What this task involves
Tally the lines in the entries below where the string "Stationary" occurs. Reply with the total alone.

Material for the task
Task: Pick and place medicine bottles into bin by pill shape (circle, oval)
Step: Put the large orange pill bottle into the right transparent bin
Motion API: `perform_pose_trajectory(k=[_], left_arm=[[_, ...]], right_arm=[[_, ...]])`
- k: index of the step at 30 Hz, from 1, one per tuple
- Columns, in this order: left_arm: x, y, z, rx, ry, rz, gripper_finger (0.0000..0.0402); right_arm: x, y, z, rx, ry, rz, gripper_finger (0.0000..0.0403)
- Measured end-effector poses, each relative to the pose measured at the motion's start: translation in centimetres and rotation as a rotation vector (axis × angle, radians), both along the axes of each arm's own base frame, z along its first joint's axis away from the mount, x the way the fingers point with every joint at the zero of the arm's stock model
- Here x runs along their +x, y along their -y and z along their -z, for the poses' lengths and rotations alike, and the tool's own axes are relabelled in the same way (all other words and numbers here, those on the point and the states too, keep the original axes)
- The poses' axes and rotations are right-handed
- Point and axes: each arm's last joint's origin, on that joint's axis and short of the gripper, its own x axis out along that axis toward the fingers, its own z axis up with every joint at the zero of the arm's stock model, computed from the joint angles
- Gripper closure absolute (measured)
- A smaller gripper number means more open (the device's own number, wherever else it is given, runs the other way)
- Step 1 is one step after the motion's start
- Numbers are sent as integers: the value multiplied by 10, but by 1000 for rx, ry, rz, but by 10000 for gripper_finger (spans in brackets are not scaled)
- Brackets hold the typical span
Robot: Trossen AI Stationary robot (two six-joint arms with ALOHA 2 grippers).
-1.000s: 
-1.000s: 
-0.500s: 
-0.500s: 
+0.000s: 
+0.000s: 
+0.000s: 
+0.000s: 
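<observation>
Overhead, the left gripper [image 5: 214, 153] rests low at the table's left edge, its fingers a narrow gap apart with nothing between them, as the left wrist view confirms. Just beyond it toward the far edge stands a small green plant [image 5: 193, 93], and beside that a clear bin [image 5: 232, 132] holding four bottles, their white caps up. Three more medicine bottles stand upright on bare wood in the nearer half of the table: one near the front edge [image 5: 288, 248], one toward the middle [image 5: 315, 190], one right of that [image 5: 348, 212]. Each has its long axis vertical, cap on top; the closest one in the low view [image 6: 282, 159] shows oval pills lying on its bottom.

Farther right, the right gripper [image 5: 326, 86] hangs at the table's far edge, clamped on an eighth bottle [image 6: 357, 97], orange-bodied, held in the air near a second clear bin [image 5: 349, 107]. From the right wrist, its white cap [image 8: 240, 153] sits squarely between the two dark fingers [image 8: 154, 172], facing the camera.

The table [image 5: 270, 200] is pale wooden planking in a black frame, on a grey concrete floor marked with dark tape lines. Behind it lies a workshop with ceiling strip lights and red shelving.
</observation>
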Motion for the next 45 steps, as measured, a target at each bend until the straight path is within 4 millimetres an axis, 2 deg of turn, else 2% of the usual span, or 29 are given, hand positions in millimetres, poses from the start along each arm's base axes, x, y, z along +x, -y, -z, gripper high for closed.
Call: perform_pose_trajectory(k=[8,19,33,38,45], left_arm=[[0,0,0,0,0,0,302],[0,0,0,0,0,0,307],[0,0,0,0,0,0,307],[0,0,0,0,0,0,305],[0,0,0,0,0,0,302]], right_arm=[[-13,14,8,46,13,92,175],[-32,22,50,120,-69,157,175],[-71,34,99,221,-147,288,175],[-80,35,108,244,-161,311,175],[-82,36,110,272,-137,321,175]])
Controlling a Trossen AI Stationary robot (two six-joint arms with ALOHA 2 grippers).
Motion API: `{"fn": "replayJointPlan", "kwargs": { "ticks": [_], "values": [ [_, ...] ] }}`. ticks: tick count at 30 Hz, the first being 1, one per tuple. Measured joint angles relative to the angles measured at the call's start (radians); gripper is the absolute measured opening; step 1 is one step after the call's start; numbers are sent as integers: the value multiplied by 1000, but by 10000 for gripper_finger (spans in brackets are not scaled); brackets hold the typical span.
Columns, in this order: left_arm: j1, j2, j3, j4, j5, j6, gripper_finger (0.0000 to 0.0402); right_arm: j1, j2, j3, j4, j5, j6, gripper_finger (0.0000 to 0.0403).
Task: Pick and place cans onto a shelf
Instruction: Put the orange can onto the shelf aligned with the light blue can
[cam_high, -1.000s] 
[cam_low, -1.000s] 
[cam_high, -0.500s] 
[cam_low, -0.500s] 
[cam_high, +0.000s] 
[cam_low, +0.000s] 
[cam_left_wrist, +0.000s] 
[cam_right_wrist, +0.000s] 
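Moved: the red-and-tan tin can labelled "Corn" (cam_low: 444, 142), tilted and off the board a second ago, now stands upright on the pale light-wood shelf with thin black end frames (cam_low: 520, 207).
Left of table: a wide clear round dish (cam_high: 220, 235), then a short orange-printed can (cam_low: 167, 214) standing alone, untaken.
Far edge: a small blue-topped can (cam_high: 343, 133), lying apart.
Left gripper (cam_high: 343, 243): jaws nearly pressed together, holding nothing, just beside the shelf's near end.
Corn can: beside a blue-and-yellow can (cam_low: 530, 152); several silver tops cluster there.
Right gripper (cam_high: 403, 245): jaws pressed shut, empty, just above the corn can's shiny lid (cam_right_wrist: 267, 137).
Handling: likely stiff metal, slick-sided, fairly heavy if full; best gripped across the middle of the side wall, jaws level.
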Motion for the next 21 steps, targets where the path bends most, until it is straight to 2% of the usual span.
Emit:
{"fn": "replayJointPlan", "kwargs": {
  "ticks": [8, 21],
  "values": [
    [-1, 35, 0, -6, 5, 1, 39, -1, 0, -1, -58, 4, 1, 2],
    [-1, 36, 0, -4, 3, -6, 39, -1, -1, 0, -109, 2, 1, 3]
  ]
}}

The answer
2